▶ ASSIGNED TASK
An exact repetition of the data below, without images, is the expected answer.

▶ DATA EXTRACTS
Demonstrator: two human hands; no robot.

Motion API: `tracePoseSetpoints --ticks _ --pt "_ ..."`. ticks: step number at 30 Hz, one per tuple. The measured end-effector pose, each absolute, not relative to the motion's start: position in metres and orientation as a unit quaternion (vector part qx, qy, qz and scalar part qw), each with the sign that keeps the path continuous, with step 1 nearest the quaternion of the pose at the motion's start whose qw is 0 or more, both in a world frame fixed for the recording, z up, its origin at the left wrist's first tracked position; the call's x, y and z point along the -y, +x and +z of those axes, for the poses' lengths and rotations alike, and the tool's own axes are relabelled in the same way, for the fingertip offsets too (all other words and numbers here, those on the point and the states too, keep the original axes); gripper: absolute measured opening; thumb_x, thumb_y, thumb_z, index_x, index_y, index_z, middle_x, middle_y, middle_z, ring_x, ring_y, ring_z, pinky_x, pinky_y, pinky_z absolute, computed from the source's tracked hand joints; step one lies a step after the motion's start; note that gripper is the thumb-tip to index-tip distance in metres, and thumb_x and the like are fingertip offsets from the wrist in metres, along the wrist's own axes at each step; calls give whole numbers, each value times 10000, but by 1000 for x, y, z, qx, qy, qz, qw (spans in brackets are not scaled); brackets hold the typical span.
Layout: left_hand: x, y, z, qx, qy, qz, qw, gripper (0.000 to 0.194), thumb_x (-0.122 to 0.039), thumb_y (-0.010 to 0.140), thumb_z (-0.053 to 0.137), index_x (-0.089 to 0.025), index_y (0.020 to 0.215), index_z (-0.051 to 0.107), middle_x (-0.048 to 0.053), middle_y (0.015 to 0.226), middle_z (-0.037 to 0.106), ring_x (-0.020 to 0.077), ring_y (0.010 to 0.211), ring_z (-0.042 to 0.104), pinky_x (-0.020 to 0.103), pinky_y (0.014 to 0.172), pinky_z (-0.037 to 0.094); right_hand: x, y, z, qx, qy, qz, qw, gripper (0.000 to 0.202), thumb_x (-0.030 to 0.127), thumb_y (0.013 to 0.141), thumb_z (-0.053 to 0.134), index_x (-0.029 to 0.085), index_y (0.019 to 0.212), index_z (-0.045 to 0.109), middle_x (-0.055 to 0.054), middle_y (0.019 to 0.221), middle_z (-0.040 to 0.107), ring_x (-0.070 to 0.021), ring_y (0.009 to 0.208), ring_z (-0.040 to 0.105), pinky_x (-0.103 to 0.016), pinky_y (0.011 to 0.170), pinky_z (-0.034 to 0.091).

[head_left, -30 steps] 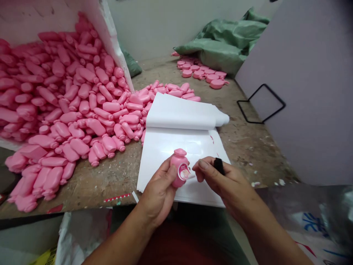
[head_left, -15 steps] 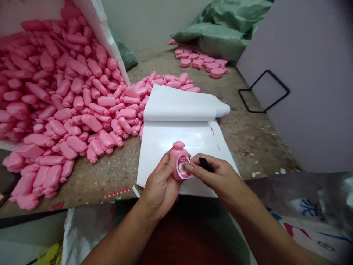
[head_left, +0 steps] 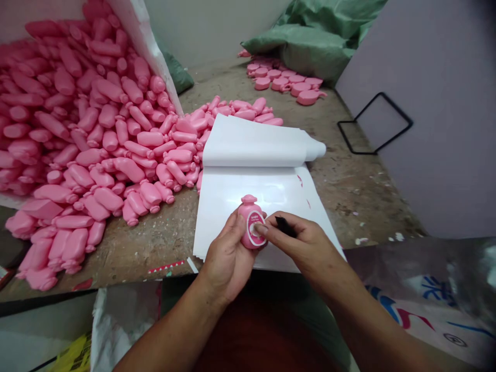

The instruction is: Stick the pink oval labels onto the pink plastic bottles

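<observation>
A small pink plastic bottle [head_left: 248, 207] stands upright in my left hand [head_left: 228, 253], whose fingers and thumb wrap its sides. On its front is an oval label [head_left: 254, 219] with a white rim and small print. The thumb of my right hand [head_left: 302, 237] presses on the label's middle. That same hand keeps a black object [head_left: 285, 226] tucked in its fingers; its kind I cannot make out. Beneath both hands lies a stack of white sheets [head_left: 217, 206], with the top sheets rolled back [head_left: 256, 150] at the far end.
Many pink bottles [head_left: 151, 139] spill from a white sack [head_left: 155, 46] on the left. Flat pink pieces [head_left: 308, 97] lie by a green sack [head_left: 306, 51] at the back. A black wire frame [head_left: 374, 124] stands against the pale panel [head_left: 434, 129]. Printed plastic bags [head_left: 434, 305] hang low right.
The view has shifted slightly. The bottle remains in my left hand, tilted a little differently, and my right thumb stays pressed on its label.
</observation>
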State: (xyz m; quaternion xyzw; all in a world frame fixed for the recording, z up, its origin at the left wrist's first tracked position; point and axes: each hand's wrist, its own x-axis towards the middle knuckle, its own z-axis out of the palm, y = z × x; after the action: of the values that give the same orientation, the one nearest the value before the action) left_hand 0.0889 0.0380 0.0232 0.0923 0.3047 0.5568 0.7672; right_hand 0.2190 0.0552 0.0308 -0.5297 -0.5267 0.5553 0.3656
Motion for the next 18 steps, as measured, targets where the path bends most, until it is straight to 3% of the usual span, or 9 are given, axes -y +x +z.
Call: tracePoseSetpoints --ticks 18 --pt "-39 86 26 -307 115 557 763 217 -270 939 613 -171 1117 690 54 971 683 144 938 628 263 949 446 -57 218 34 487 -497 612 375 364 493 762 739 221 658 522 68 609 364 -117 576 304 -275 581 327"
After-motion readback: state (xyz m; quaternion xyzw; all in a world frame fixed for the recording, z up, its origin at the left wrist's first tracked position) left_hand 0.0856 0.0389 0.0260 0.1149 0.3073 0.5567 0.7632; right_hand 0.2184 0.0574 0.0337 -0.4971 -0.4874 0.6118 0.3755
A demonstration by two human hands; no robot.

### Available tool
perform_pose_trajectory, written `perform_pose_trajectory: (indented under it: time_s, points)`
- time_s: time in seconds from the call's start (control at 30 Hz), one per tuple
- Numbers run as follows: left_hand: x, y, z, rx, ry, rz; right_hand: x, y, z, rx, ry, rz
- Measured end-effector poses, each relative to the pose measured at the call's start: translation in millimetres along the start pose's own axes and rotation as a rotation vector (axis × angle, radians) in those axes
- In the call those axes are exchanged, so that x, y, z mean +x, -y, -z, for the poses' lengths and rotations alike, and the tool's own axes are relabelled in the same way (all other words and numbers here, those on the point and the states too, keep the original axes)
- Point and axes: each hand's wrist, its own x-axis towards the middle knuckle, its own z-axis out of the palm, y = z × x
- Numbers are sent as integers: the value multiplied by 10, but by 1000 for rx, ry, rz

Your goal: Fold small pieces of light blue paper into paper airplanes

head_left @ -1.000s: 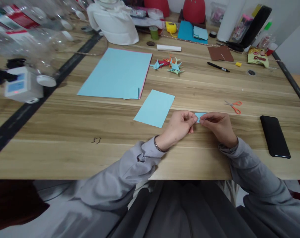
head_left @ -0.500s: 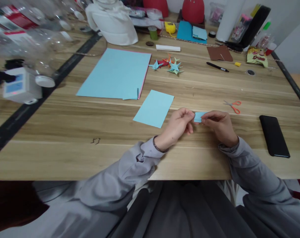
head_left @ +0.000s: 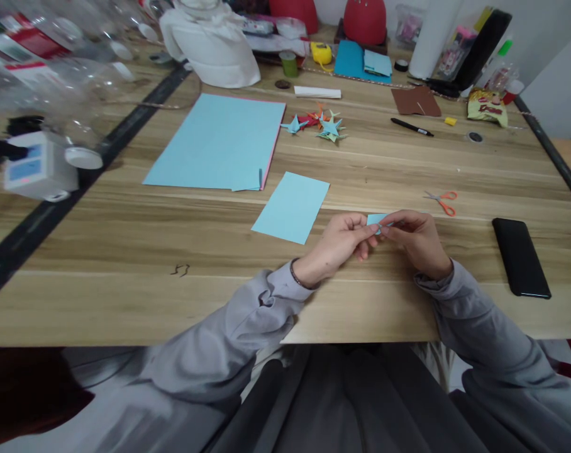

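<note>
Both hands hold a small piece of light-blue paper just above the table, near its front edge. My left hand pinches its near side, with the thumb lying across the paper. On the right, my right hand grips the other side between thumb and fingertips. The fingers hide much of the piece. A light-blue paper sheet lies flat to the left of my left hand. Beyond my right hand rest small scissors with orange handles.
A large stack of blue paper lies farther left, beside folded paper stars. A black phone is at the right, a pen behind the scissors. Plastic bottles and a white box crowd the left; a tape measure sits at the back.
My left thumb has moved right across the small blue paper, close to the right fingertips, covering more of it. The view has shifted slightly; the other things have stayed put.
</note>
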Motion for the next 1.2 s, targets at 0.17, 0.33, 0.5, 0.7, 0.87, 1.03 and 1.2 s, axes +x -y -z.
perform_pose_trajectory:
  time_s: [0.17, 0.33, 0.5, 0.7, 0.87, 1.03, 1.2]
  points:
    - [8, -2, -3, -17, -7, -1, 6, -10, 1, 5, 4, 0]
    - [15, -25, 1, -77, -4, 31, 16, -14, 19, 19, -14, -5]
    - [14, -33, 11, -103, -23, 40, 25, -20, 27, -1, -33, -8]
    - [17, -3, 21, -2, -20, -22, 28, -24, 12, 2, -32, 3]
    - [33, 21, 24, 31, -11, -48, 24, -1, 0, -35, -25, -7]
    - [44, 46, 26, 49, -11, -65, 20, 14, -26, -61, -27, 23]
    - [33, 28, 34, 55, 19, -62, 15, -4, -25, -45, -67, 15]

▶ ANSWER TO THE EXERCISE
Demonstrator: two human hands; no robot.

Motion API: `tracePoseSetpoints --ticks _ --pt "_ ..."`. ticks: step number at 30 Hz, one per tuple. The measured end-effector pose, each absolute, not relative to the motion's start: position in metres and orientation as a unit quaternion (vector part qx, qy, qz and scalar part qw), each with the sign that keeps the path continuous, with step 1 nearest the quaternion of the pose at the motion's start whose qw is 0 or more, both in a world frame fixed for the recording, z up, its origin at the left wrist's first tracked position; the call's x, y and z point along the -y, +x and +z of those axes, for the poses' lengths and rotations alike, and the tool's own axes are relabelled in the same way, for the fingertip offsets too (all other words and numbers here, those on the point and the states too, keep the original axes); gripper: absolute measured opening; thumb_x, thumb_y, thumb_z, index_x, index_y, index_z, middle_x, middle_y, middle_z, ring_x, ring_y, ring_z, pinky_x, pinky_y, pinky_z absolute, computed from the source's tracked hand joints; step one lies a step after the motion's start; note that gripper is the thumb-tip to index-tip distance in metres, and thumb_x and the like are fingertip offsets from the wrist in metres, along the wrist's own axes at each step; calls give whole numbers, each value times 10000, but by 1000 for x, y, z, qx, qy, qz, qw (spans in brackets are not scaled); brackets hold the typical span.
Layout: left_hand: x, y, z, qx, qy, qz, qw, gripper (0.000 to 0.194), thumb_x (-0.122 to 0.039), thumb_y (-0.010 to 0.140), thumb_z (-0.053 to 0.137), index_x (-0.089 to 0.025), index_y (0.020 to 0.215), index_z (-0.051 to 0.107), middle_x (-0.048 to 0.053), middle_y (0.015 to 0.226), middle_z (-0.037 to 0.106), ring_x (-0.020 to 0.077), ring_y (0.010 to 0.211), ring_z (-0.042 to 0.104), pinky_x (-0.020 to 0.103), pinky_y (0.014 to 0.172), pinky_z (-0.037 to 0.094); right_hand: x, y, z, qx, qy, qz, qw, gripper (0.000 to 0.202), thumb_x (-0.030 to 0.127), thumb_y (0.013 to 0.141), thumb_z (-0.053 to 0.134), index_x (-0.029 to 0.085), index_y (0.019 to 0.212), index_z (-0.045 to 0.109), middle_x (-0.055 to 0.054), middle_y (0.019 to 0.221), middle_z (-0.040 to 0.107), ring_x (-0.070 to 0.021), ring_y (0.009 to 0.208), ring_z (-0.040 to 0.105), pinky_x (-0.103 to 0.016), pinky_y (0.011 to 0.170), pinky_z (-0.034 to 0.091).

[head_left, -30 steps] 
[head_left, -15 steps] 
[head_left, +0 steps] 

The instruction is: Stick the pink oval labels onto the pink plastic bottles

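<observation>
A small pink plastic bottle [head_left: 248, 207] stands upright in my left hand [head_left: 228, 253], whose fingers and thumb wrap its sides. On its front is an oval label [head_left: 254, 219] with a white rim and small print. The thumb of my right hand [head_left: 302, 237] presses on the label's middle. That same hand keeps a black object [head_left: 285, 226] tucked in its fingers; its kind I cannot make out. Beneath both hands lies a stack of white sheets [head_left: 217, 206], with the top sheets rolled back [head_left: 256, 150] at the far end.
Many pink bottles [head_left: 151, 139] spill from a white sack [head_left: 155, 46] on the left. Flat pink pieces [head_left: 308, 97] lie by a green sack [head_left: 306, 51] at the back. A black wire frame [head_left: 374, 124] stands against the pale panel [head_left: 434, 129]. Printed plastic bags [head_left: 434, 305] hang low right.
The view has shifted slightly. The bottle remains in my left hand, tilted a little differently, and my right thumb stays pressed on its label.
</observation>
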State: (xyz m; quaternion xyzw; all in a world frame fixed for the recording, z up, its origin at the left wrist's first tracked position; point and axes: each hand's wrist, its own x-axis towards the middle knuckle, its own z-axis out of the palm, y = z × x; after the action: of the values that give the same orientation, the one nearest the value before the action) left_hand 0.0889 0.0380 0.0232 0.0923 0.3047 0.5568 0.7672; right_hand 0.2190 0.0552 0.0308 -0.5297 -0.5267 0.5553 0.3656
Motion for the next 18 steps, as measured, targets where the path bends most, until it is straight to 3% of the usual span, or 9 are given, axes -y +x +z.
Call: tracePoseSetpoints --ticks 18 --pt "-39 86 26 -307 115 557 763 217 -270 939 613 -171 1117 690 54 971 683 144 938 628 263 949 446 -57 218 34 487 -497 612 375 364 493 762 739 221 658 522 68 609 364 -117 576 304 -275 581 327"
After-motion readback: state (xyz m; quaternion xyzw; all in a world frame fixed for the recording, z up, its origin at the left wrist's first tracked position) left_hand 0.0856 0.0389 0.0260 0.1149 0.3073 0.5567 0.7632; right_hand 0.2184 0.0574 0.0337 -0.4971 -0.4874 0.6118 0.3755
A demonstration by two human hands; no robot.

### Available tool
perform_pose_trajectory, written `perform_pose_trajectory: (indented under it: time_s, points)`
- time_s: time in seconds from the call's start (control at 30 Hz), one per tuple
- Numbers run as follows: left_hand: x, y, z, rx, ry, rz; right_hand: x, y, z, rx, ry, rz
- Measured end-effector poses, each relative to the pose measured at the call's start: translation in millimetres along the start pose's own axes and rotation as a rotation vector (axis × angle, radians) in those axes
- In the call those axes are exchanged, so that x, y, z mean +x, -y, -z, for the poses' lengths and rotations alike, and the tool's own axes are relabelled in the same way (all other words and numbers here, those on the point and the states too, keep the original axes)
- Point and axes: each hand's wrist, its own x-axis towards the middle knuckle, its own z-axis out of the palm, y = z × x
- Numbers are sent as integers: the value multiplied by 10, but by 1000 for rx, ry, rz

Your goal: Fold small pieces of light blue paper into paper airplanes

head_left @ -1.000s: 
head_left @ -0.500s: 
head_left @ +0.000s: 

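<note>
Both hands hold a small piece of light-blue paper just above the table, near its front edge. My left hand pinches its near side, with the thumb lying across the paper. On the right, my right hand grips the other side between thumb and fingertips. The fingers hide much of the piece. A light-blue paper sheet lies flat to the left of my left hand. Beyond my right hand rest small scissors with orange handles.
A large stack of blue paper lies farther left, beside folded paper stars. A black phone is at the right, a pen behind the scissors. Plastic bottles and a white box crowd the left; a tape measure sits at the back.
My left thumb has moved right across the small blue paper, close to the right fingertips, covering more of it. The view has shifted slightly; the other things have stayed put.
</note>
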Motion for the next 1.2 s, targets at 0.17, 0.33, 0.5, 0.7, 0.87, 1.03 and 1.2 s, axes +x -y -z.
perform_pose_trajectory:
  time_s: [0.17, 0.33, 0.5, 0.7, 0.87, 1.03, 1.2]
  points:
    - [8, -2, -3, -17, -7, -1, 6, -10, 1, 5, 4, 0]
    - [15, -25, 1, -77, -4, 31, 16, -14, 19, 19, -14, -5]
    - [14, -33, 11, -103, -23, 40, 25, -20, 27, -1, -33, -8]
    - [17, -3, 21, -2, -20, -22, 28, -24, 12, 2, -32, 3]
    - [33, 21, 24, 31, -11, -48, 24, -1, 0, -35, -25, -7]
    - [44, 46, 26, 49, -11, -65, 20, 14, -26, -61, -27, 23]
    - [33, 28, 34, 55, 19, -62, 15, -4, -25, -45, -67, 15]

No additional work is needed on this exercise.